Перед юрьевым днем Петерис поехал за Алисой. Ильмара пока решили оставить у Эрнестины. Было грустно расставаться с матерью, не только с матерью, но и с тусклым окном, голыми белыми стенами и красным кирпичным полом в коридоре. Тут оставались покой, тишина, полные неторопливых мыслей дни и ночи и какие-то большие, несбывшиеся чаяния. Артура не было дома, он работал сейчас на лесопильной раме, и Алиса, садясь в повозку, даже была довольна, что он не видит, как она уезжает.

Всю дорогу Петерис говорил о работах, сделанных и предстоящих, о том, что Дронис затеял шикарный дом, для которого трудно материалом запастись; опасался, что в следующем году, когда надо будет возобновить контракт, Дронис повысит аренду, потому что собирается ставить новый хлев.

— Но ведь лучше будет. Не придется так тесно, как раньше, жить.

— Мне-то один черт. Я могу как угодно жить, — отвечал Петерис.

При виде знакомых соседских домов Алиса испытала нечто вроде радости свидания, но, когда, миновав сарай «Тилтиней», с пригорка увидела постройки «Апситес», вспомнила почему-то старый жакет: чтоб от него в комнате не пахло, Алиса вешала его в сенях. С утра он был холодным, сырым, а зимой промерзал. В хлеву рукава жакета оттаивали, становились неприятно мокрые и липкие.

Лизета вышла встретить ее во двор. Алиса поцеловала свекровь, поздоровалась с Женей. Она видела девушку впервые.

— Долго тебя не было, дочка.

На кухне как будто ничего не изменилось, только в нос ударил непривычный резкий, кислый запах. Алисе бросились в глаза грязные, замызганные ведра для свиного пойла. И пол затоптан, совсем серый.

В комнате больше нет кроватки и столика Ильмара, засиженное мухами окно с прошлого лета никто не мыл.

В хлеву коровы Алису не признали; когда она попыталась их погладить, они пугливо вытаращили глаза. Индра даже засипела и больно хлестнула Алису хвостом по лицу. Забитый доверху навозом, хлев выглядел тесным.

— Коровы-то гладкие, — похвастал Петерис, не дождавшись от Алисы одобрения. Он, улыбаясь, водил Алису по «Апситес», точно долгожданную гостью.

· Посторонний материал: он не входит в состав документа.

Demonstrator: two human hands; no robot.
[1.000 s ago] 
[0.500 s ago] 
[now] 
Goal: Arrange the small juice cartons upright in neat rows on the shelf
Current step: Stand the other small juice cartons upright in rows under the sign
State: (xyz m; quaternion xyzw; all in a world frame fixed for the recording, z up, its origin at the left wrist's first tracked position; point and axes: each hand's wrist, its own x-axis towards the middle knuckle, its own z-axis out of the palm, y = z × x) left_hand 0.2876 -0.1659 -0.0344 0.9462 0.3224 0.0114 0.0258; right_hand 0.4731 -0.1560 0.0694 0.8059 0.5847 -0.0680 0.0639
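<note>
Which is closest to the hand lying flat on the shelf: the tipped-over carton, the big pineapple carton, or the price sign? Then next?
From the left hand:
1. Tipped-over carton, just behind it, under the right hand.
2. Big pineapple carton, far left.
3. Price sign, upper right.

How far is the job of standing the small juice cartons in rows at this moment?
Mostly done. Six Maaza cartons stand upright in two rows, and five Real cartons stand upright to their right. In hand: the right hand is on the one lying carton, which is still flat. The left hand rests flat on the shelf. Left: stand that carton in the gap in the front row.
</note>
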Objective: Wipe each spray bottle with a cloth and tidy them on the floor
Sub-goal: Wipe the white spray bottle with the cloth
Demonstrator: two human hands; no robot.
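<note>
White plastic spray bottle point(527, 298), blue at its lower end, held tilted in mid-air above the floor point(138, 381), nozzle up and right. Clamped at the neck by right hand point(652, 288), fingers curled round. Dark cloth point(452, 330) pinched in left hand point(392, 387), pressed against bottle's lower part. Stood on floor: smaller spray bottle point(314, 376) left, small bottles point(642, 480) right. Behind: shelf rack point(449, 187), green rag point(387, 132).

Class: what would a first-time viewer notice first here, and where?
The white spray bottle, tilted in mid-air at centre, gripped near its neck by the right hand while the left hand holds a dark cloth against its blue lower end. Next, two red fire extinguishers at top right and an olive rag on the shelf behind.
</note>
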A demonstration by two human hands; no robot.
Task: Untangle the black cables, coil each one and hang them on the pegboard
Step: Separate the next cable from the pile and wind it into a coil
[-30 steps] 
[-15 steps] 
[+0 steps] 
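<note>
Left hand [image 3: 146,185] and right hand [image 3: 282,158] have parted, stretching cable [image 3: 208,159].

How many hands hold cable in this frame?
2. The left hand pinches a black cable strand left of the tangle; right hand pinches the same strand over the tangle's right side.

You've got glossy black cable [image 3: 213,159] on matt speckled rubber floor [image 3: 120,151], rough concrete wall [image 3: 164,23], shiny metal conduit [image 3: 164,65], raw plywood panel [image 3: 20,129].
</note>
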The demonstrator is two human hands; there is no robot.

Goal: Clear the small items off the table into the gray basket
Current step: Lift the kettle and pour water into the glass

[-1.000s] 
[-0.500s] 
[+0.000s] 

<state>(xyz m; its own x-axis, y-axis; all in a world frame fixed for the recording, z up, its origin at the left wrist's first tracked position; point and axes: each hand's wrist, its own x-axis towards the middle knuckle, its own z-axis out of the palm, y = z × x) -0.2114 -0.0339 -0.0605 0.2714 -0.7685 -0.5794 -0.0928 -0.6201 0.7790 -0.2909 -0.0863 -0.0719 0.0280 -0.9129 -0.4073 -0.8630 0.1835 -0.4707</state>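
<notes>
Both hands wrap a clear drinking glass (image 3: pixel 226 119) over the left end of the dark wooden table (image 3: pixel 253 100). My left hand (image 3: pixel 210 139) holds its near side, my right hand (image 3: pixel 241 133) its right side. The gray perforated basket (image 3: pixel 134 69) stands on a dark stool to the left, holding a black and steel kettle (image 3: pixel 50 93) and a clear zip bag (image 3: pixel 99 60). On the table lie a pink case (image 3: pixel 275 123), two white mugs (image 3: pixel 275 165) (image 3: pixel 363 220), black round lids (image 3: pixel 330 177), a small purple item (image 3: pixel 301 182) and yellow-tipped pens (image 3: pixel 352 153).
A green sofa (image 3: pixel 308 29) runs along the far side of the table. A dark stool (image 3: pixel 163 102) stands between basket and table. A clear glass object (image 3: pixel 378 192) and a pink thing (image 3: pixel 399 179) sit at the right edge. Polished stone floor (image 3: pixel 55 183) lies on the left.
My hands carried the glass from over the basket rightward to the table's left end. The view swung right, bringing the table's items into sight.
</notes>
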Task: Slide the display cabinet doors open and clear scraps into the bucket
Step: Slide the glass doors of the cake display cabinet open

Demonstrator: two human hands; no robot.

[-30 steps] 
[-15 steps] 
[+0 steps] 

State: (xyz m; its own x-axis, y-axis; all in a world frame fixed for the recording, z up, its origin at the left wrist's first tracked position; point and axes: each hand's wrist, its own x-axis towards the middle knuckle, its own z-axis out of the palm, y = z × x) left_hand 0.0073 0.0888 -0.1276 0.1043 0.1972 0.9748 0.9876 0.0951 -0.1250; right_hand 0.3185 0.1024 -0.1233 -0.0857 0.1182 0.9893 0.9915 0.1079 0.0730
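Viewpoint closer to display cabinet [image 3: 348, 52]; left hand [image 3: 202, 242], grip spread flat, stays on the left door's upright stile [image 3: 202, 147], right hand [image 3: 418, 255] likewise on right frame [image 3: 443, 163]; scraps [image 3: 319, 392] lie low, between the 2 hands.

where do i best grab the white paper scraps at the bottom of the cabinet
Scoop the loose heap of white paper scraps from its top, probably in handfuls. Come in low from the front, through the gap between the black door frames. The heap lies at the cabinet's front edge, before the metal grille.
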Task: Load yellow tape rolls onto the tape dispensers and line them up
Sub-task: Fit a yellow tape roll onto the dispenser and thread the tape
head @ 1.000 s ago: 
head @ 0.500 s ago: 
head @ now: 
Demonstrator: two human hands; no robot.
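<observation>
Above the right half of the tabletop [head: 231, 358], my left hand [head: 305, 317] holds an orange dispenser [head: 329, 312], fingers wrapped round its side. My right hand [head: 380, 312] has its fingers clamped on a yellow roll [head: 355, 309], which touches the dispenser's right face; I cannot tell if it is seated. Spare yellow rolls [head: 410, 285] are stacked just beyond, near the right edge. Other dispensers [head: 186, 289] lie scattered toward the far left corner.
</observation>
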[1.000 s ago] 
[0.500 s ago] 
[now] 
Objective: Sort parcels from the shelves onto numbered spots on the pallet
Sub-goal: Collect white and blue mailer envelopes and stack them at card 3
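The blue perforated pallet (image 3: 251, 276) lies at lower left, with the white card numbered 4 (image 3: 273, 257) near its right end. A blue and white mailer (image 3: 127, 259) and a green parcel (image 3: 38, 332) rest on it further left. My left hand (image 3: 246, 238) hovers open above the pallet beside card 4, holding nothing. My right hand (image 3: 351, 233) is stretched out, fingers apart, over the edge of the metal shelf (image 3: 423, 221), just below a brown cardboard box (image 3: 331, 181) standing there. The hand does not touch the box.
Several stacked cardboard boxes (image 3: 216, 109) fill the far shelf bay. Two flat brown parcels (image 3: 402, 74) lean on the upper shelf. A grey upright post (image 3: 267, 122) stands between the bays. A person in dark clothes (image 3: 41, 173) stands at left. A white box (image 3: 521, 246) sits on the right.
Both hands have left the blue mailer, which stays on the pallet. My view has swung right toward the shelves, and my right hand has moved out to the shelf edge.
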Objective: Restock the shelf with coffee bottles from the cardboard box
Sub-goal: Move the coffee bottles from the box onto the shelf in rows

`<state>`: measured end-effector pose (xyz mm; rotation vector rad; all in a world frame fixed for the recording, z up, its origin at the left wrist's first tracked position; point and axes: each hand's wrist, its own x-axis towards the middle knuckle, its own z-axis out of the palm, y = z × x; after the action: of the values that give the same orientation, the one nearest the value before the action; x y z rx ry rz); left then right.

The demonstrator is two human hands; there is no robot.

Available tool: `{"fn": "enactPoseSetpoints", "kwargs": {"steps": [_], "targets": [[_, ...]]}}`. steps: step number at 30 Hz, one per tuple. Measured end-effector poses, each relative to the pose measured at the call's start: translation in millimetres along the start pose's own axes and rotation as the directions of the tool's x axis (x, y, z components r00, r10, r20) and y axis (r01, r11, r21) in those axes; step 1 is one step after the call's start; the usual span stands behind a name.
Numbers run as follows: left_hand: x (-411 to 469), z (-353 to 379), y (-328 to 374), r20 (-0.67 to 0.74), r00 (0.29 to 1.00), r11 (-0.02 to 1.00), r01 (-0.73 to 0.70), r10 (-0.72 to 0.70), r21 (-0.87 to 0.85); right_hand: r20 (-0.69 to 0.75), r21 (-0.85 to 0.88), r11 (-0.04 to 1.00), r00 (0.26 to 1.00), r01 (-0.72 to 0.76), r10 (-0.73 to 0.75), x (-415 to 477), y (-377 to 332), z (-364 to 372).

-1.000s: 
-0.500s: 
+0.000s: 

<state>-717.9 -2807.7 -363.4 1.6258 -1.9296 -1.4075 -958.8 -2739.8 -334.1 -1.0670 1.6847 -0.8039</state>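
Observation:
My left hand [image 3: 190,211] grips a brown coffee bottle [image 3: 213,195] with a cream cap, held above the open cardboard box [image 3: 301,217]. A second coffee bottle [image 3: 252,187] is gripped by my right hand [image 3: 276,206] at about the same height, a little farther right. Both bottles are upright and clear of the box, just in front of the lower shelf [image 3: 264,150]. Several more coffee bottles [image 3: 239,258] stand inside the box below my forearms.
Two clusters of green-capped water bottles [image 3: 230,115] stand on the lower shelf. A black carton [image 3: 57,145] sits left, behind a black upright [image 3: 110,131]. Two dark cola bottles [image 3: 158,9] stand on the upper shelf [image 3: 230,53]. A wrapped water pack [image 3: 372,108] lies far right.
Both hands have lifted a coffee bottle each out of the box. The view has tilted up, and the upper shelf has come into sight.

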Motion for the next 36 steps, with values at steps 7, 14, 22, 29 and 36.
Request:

На обед Лизета нажарила оладий. Несколько баночек клубничного варенья, сваренного свекровью, уже давно съедены; оладьи макали в сахар и запивали молоком.

— Я помою посуду, — вызвалась Алиса.

— Поживи первый день барыней. Еще намоешься посуды всласть.

Алиса все же взялась за полотенце.

— Коли хочется, так вытирай!

Петерис сидел за столом, точно в праздник, все улыбался.

— Женя уйдет, тогда мне опять в свой угол перебираться, — заговорила Лизета.

— Почему же, мама? Можешь в комнате остаться. Я за занавеску пойду.

Было видно, что Лизету предложение Алисы не очень огорчило.

— Ну, конечно. Откуда нам знать, выздоровела ты или нет. Уж лучше врозь. Но там пока еще спит Женя!

— Я могу и на чердак пойти, — сказала Женя.

— Еще холодно. Замерзнешь.

— У меня кровь горячая.

Петерис, услышав это, потупил глаза.

Эрнестине недавно говорили, что расширяют молочный завод и что там требуется работница; Алиса, вспомнив об этом, сказала Жене. Это ее окрылило.

— Лишь десять часов работать! И весь вечер свободна?

— Да.

Женя уже не находила себе места, Алиса уговорила Петериса отпустить девушку в имение. Женя ушла.

К вечерней дойке она не вернулась, и Алиса собралась в хлев.

— Да разве ты, дочка, сможешь?

Лизета взяла другой подойник и пошла с невесткой.

Руки у Алисы в самом деле отвыкли, она управилась лишь с двумя коровами.

— Помаленьку обвыкнешь, — утешала Лизета, когда Алиса растирала руки.

Свекровь до самого вечера была очень добра, видно, рада возвращению невестки. Она все говорила, рассказывала, что за это время произошло, но под конец сказала:

— Но я тебе, дочка, по совести говорю. Нехорошо твоя мать сделала, что денег нам не дала. У всех у нас одна жизнь, одни беды, какие тут могут быть счеты. Это мои деньги, я сидеть на них буду, и пошли вы все! Так хороший человек не делает. Обижайся или не обижайся, но я сказала, как думаю. Хочешь, можешь ей передать.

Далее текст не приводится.